(Available data)
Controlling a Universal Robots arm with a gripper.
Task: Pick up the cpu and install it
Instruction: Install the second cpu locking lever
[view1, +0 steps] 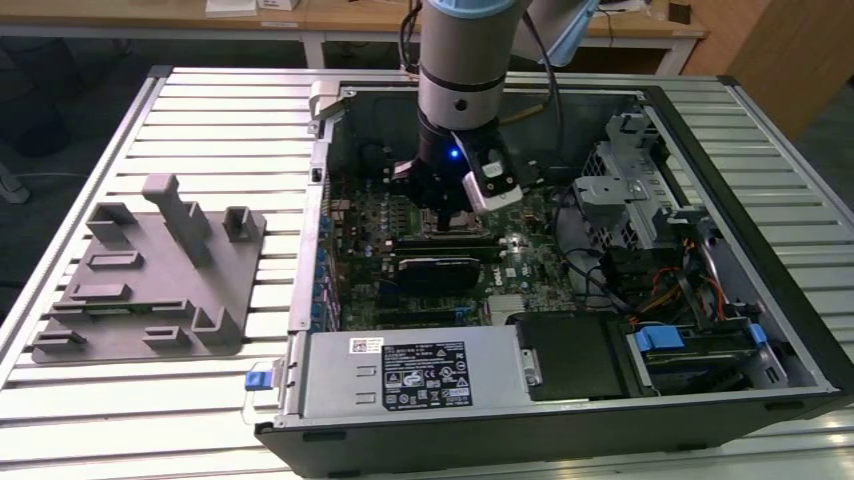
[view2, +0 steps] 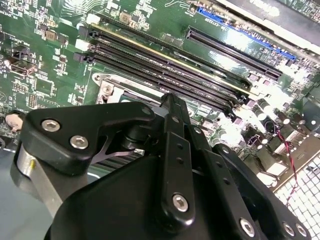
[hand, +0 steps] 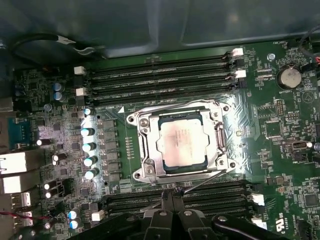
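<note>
The cpu (hand: 181, 141) sits flat in the socket (hand: 180, 145). The tool (hand: 171, 197), fingers together and empty, hovers just beside it; any lift should stay straight up.

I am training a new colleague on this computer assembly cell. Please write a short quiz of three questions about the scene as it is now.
1. True or false: the cpu lies inside the metal socket frame on the motherboard.
2. Where is the gripper? A: over the grey fixture plate B: inside the open computer case, just above the motherboard C: outside the case, over the table
3. Fill in: long black memory ____ run on both sides of the socket.

Key: 1 true; 2 B; 3 slots
</note>
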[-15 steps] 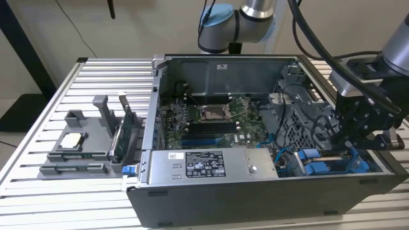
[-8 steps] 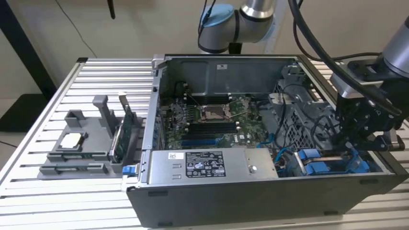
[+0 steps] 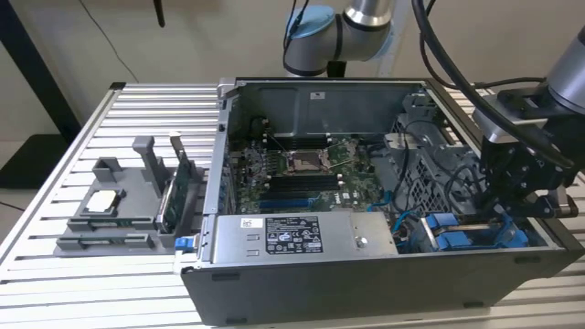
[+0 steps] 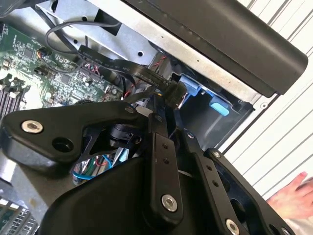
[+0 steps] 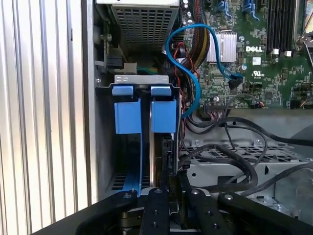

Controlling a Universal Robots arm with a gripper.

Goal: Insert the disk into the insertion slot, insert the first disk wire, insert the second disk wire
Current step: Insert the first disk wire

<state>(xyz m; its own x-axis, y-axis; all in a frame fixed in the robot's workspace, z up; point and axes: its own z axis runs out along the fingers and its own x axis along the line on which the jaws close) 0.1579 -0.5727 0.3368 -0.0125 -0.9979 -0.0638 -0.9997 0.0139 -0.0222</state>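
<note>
Hand [image 4: 165,110] is pinched tight on a black wire plug [image 4: 175,92]. Right of the power supply box [image 3: 292,236] in the exterior view, the disk [image 5: 160,156] looks seated in the slot [image 3: 462,236], so the plug should be kept square and eased in gently.

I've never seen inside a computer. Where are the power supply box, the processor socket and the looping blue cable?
power supply box [image 3: 352,226], exterior view, on its bare grey top face.
processor socket [image 3: 303,162], exterior view, on its centre.
blue cable [image 5: 168,44], first wrist view, on the loop's bend.
</note>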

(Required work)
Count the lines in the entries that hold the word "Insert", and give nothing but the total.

(Result for this exercise)
2